Clara estudió a Laurace.

—No hablas ni te comportas como sirvienta —murmuró.

—He cambiado. Mis patrones me ayudaron mucho. Los Dufour: una familia bondadosa y próspera de Montreal. Cuando vieron que quería perfeccionarme, me permitieron ir a la escuela después de las horas de trabajo, y los sirvientes trabajaban mucho en esos tiempos, así que tardé años… pero siempre estaré agradecida a los Dufour. Aprendí un correcto inglés, a leer y escribir, aritmética. Por mi parte, tratando con los del pueblo, aprendí un poco de francés. Me transformé en rata de biblioteca, en la medida en que lo permitían las circunstancias. Así obtuve una educación fragmentaria, pero llené las lagunas a medida que pasaban los años.
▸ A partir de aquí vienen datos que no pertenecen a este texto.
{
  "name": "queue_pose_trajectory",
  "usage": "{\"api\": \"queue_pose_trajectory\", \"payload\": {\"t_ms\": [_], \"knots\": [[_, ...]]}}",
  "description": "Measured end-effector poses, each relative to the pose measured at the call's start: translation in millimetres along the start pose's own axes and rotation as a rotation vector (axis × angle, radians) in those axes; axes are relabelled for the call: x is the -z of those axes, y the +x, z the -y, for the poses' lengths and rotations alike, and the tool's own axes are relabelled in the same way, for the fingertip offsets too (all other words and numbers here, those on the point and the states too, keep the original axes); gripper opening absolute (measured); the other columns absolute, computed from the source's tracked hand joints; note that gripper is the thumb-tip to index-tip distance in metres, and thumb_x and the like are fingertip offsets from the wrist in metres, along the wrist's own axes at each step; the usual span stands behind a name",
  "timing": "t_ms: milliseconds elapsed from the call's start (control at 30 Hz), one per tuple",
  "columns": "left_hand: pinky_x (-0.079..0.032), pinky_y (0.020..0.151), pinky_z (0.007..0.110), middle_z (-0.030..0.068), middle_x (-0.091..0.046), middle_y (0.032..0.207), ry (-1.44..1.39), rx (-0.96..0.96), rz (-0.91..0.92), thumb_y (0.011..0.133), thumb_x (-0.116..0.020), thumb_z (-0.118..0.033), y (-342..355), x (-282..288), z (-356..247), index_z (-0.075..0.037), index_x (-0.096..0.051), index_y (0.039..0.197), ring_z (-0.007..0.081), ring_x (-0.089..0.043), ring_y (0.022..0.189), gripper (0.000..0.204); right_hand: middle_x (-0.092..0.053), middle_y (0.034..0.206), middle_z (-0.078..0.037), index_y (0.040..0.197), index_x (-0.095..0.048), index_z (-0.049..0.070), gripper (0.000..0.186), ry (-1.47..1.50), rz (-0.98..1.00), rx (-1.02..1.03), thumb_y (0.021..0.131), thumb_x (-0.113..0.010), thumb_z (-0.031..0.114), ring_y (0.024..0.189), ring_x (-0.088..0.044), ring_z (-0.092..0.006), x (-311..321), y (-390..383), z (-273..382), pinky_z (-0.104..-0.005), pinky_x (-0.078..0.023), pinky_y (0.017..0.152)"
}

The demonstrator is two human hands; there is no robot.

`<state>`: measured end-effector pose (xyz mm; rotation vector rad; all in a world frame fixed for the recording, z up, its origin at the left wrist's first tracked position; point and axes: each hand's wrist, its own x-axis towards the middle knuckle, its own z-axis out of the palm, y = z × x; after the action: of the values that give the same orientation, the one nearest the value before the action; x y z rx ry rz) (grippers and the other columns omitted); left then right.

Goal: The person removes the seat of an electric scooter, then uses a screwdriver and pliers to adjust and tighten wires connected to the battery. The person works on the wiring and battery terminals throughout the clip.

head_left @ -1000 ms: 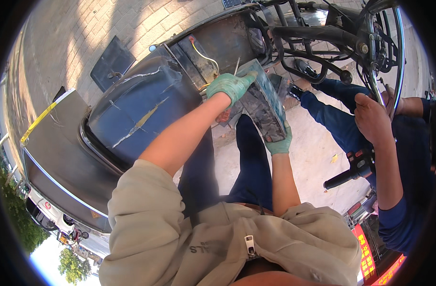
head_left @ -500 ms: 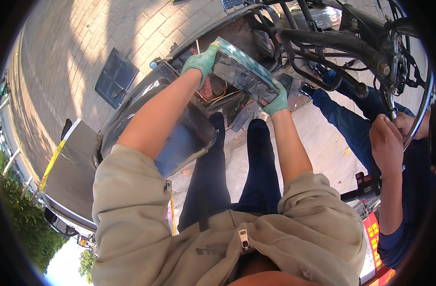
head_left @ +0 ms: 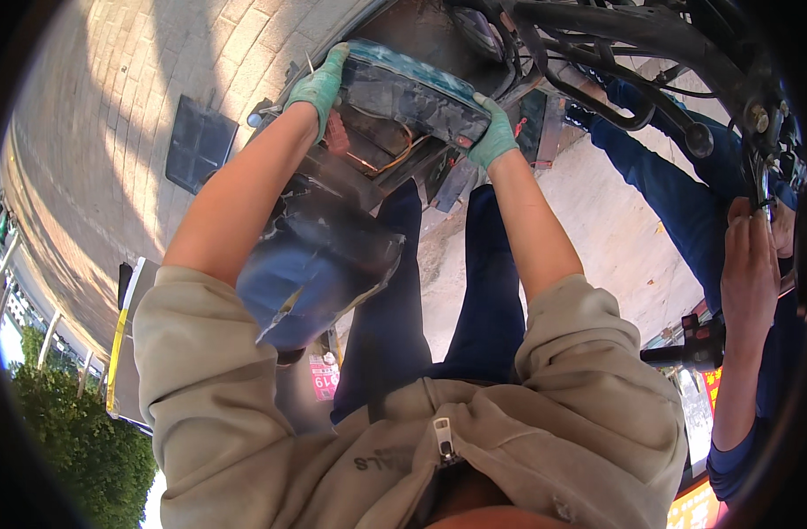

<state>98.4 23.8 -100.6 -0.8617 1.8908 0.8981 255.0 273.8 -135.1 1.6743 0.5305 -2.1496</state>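
Both my hands, in green gloves, grip a long box-shaped battery [head_left: 412, 104] with a worn black side and a blue-green top. My left hand [head_left: 318, 92] is closed round its left end. At the right end my right hand [head_left: 495, 139] holds on, with the thumb near the top edge. The battery is tilted, its left end farther from me, above the opened body of a vehicle. Below it show a red ribbed part [head_left: 335, 135] and an orange wire [head_left: 398, 162]. What lies directly under the battery is hidden.
A scuffed dark seat-like cover [head_left: 319, 260] is before my left knee. A black square panel [head_left: 199, 144] lies on the paving. Black frame tubes [head_left: 597, 75] stand at the right, where another person's hand [head_left: 745, 264] holds a metal part. That person's jeans show beside it.
The battery, in both hands, has moved away from me and to the left in the picture. The whole view has shifted a little. The other person's hand appears farther right and lower.
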Motion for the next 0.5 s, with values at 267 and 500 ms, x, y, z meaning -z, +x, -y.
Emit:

«Primero tuve que dominar la memoria. Cada vez me costaba más extraer lo que deseaba de esa masa de recuerdos. Me costaba pensar. Tenía que hacer algo. Supongo que tuviste el mismo problema.

Clara asintió.

—Fue terrible durante cincuenta años. No sé qué hice ni cómo, no recuerdo mucho y todo se me confunde. Pude haberme metido en apuros y morir, excepto que…, bien, caí en manos de un chulo. Él, y luego su hijo, se encargaron de pensar por mí. No eran malos tíos, dadas las circunstancias, y desde luego mi juventud permanente me hacía especial, tal vez mágica, así que no se atrevían a maltratarme…, al menos con las mismas pautas que imperaban en el Próximo Oriente en el siglo ocho. Creo que nunca se lo contaron a nadie, pero cada tantos años me llevaban a otra ciudad. Entretanto, poco a poco me avispé, y cuando murió el hijo ya estaba preparada para arreglármelas por mi cuenta. Me pregunto si la mayoría de los inmortales tendrán la misma suerte. Un demente o un retardado no durarían mucho sin un protector, en la mayoría de los lugares y las épocas, ¿verdad?